Nishikawa K, Yoshitake Y, Minemura M, Yamada K, Matuo Y
Department of Biochemistry, Kanazawa Medical University, Ishikawa, Japan.
Adv Exp Med Biol. 1992;324:131-9. doi: 10.1007/978-1-4615-3398-6_13.
Localization of basic fibroblast growth factor (bFGF) in a metastatic cell line, AT-3, established from the Dunning prostatic carcinoma of rat was determined by two immunological techniques using a specific monoclonal antibody against bFGF. Concentration of bFGF in cell extract was measured by sandwich radioimmunoassay (RIA) with heparin-Sepharose and 125I-labeled monoclonal antibody. bFGF concentration in the extract of AT-3 cells increased with increasing concentration of NaCl in extraction buffer. Localization of bFGF in AT-3 cells was determined by counting radioactivity of 125I-labeled monoclonal antibody binding to AT-3 cells before or after increasing permeability of the cells. The binding increased significantly by this treatment, indicating that bFGF within the cells was detected.
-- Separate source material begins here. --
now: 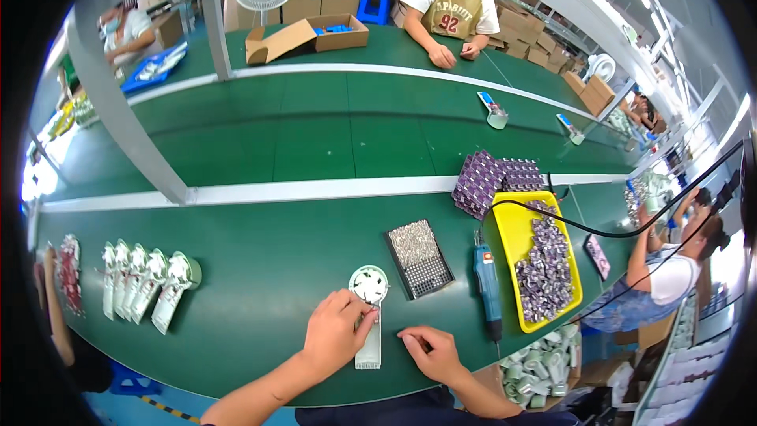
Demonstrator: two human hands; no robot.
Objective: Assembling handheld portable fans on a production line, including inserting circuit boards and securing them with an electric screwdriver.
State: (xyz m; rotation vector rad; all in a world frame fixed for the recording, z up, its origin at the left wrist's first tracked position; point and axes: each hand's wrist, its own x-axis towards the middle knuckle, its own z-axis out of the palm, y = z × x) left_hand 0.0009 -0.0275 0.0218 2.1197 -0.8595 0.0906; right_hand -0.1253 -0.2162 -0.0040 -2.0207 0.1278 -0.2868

利用针对碱性成纤维细胞生长因子(bFGF)的特异性单克隆抗体,通过两种免疫技术确定了从大鼠邓宁前列腺癌建立的转移性细胞系AT-3中bFGF的定位。用肝素-琼脂糖和125I标记的单克隆抗体通过夹心放射免疫测定法(RIA)测量细胞提取物中bFGF的浓度。AT-3细胞提取物中bFGF的浓度随提取缓冲液中NaCl浓度的增加而增加。通过计数增加细胞通透性前后与AT-3细胞结合的125I标记单克隆抗体的放射性来确定AT-3细胞中bFGF的定位。通过这种处理,结合显著增加,表明检测到了细胞内的bFGF。